Task requirements: Write out the stretch of lines below that begins at the line with "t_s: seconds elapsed" and ends at the line with "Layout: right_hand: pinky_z", including both, exactly as given and nothing more.

======== Data for the task

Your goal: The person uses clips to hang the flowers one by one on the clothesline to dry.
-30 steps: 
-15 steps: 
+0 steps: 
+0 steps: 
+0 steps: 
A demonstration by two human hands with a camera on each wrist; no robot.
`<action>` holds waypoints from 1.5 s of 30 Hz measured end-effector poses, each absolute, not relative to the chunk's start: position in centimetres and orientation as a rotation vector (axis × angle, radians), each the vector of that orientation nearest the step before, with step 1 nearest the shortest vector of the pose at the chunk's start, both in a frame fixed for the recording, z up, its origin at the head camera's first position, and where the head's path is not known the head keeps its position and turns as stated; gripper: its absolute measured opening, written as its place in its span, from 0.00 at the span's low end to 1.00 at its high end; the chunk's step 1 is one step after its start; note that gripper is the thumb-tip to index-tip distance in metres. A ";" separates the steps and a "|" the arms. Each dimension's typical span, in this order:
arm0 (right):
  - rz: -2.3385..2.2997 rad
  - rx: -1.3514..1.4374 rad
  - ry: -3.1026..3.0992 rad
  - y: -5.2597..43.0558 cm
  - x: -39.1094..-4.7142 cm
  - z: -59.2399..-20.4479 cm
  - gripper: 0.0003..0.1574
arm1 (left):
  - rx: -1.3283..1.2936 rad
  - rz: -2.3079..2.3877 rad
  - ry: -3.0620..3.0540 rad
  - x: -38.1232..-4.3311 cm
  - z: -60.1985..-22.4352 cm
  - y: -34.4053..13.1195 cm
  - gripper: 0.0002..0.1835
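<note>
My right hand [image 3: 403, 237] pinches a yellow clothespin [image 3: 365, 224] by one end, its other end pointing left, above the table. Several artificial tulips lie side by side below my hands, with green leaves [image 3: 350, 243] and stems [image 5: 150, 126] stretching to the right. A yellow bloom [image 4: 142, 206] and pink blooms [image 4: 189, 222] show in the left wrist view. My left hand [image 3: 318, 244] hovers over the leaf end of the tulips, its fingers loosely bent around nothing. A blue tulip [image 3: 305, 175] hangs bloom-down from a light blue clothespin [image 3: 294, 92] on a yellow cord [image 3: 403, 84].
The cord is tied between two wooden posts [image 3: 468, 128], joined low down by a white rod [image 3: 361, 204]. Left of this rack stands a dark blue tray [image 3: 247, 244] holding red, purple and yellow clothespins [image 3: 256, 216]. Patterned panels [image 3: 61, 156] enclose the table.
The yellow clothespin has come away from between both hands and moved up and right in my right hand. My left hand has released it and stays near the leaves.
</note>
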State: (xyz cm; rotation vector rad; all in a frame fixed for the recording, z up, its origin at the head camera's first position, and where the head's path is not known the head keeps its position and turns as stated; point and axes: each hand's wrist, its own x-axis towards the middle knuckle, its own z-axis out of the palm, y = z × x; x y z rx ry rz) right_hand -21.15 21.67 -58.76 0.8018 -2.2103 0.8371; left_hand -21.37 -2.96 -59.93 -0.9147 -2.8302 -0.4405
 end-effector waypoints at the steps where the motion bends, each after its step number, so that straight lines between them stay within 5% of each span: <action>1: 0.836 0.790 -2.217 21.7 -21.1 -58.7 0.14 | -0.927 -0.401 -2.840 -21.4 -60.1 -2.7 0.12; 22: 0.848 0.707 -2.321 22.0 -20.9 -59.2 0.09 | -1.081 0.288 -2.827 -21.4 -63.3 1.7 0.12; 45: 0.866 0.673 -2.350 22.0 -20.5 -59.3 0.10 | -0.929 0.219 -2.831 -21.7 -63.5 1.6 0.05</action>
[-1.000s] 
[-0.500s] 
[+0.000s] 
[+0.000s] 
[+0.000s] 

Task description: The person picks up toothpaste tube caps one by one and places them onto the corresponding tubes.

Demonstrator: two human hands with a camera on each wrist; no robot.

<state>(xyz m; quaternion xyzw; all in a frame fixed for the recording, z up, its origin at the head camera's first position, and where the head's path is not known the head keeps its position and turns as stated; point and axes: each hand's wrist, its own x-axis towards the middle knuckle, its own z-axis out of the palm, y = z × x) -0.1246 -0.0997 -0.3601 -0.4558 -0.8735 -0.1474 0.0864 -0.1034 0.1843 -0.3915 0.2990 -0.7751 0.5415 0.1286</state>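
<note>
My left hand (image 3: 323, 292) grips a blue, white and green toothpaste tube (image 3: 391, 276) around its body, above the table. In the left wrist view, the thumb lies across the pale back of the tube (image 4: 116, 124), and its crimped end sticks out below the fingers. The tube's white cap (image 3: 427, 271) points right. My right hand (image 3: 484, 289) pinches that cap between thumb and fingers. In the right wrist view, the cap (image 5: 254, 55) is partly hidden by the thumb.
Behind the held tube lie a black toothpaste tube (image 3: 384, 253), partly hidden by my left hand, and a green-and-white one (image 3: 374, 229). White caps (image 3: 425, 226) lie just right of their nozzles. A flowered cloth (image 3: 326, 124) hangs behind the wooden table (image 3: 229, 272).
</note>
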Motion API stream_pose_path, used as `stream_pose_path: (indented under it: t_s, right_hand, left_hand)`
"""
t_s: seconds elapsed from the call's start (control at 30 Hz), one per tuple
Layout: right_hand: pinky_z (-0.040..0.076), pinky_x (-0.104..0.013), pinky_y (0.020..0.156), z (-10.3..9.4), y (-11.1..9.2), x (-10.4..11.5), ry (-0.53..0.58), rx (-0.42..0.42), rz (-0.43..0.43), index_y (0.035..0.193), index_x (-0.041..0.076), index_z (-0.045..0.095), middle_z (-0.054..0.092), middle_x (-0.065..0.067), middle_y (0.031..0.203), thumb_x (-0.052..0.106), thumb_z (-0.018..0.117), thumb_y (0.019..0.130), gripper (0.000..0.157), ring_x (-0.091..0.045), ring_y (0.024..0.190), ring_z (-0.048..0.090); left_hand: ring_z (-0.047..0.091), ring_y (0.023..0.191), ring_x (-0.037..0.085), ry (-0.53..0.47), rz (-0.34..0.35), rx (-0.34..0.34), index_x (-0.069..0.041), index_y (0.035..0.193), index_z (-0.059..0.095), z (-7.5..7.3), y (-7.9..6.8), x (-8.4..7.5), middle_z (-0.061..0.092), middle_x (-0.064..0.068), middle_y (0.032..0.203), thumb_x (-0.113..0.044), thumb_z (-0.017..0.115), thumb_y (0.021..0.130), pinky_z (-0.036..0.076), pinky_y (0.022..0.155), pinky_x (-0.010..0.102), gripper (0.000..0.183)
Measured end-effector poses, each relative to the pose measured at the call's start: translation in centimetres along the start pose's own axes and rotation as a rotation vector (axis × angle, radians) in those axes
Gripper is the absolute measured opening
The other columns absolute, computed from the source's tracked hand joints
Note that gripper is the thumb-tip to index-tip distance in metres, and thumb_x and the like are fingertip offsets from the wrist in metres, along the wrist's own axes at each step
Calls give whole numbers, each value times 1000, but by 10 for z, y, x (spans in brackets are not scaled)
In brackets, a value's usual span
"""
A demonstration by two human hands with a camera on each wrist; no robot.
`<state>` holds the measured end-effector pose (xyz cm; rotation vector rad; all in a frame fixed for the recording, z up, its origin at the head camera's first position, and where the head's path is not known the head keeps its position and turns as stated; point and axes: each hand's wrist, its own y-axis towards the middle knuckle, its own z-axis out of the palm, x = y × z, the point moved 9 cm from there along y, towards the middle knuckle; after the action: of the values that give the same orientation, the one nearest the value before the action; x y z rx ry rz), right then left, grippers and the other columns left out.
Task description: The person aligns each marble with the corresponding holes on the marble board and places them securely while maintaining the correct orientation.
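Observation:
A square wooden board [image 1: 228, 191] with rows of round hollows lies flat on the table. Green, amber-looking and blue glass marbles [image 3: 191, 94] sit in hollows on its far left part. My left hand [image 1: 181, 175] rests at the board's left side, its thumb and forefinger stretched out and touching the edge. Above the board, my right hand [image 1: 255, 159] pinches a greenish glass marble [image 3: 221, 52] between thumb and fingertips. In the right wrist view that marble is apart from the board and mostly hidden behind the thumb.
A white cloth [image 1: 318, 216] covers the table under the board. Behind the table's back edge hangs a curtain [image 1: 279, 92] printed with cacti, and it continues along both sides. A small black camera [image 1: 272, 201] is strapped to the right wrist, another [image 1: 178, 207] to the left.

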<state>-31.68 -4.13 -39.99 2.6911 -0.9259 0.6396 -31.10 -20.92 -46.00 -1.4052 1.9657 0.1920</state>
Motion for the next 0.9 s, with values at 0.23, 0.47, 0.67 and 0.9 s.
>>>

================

Written answer:
t_s: seconds elapsed from the call's start (control at 30 Hz), one per tuple
Layout: right_hand: pinky_z (-0.040..0.076), pinky_x (-0.104..0.013), pinky_y (0.020..0.156), z (-10.3..9.4), y (-11.1..9.2), x (-10.4..11.5), ry (-0.53..0.58), rx (-0.42..0.42), rz (-0.43..0.43), index_y (0.035..0.193), index_x (-0.041..0.076), index_z (-0.045..0.095), middle_z (-0.054..0.092), middle_x (-0.065..0.067), middle_y (0.031..0.203), thumb_x (-0.052..0.106), thumb_z (-0.018..0.117), thumb_y (0.019..0.130), gripper (0.000..0.157), ring_x (-0.091..0.045), ring_y (0.024..0.190), ring_z (-0.048..0.090); left_hand: ring_z (-0.047..0.091), ring_y (0.023..0.191), ring_x (-0.037..0.085), ry (-0.53..0.47), rz (-0.34..0.35), rx (-0.34..0.34), index_x (-0.069..0.041), index_y (0.035..0.193), index_z (-0.059..0.095), z (-7.5..7.3), y (-7.9..6.8), x (-8.4..7.5), middle_z (-0.061..0.092), middle_x (-0.064..0.068), middle_y (0.032..0.203), thumb_x (-0.113..0.044), thumb_z (-0.017..0.115), thumb_y (0.021..0.130), pinky_z (-0.036..0.076), pinky_y (0.022..0.155), pinky_x (-0.010..0.102), gripper (0.000..0.183)

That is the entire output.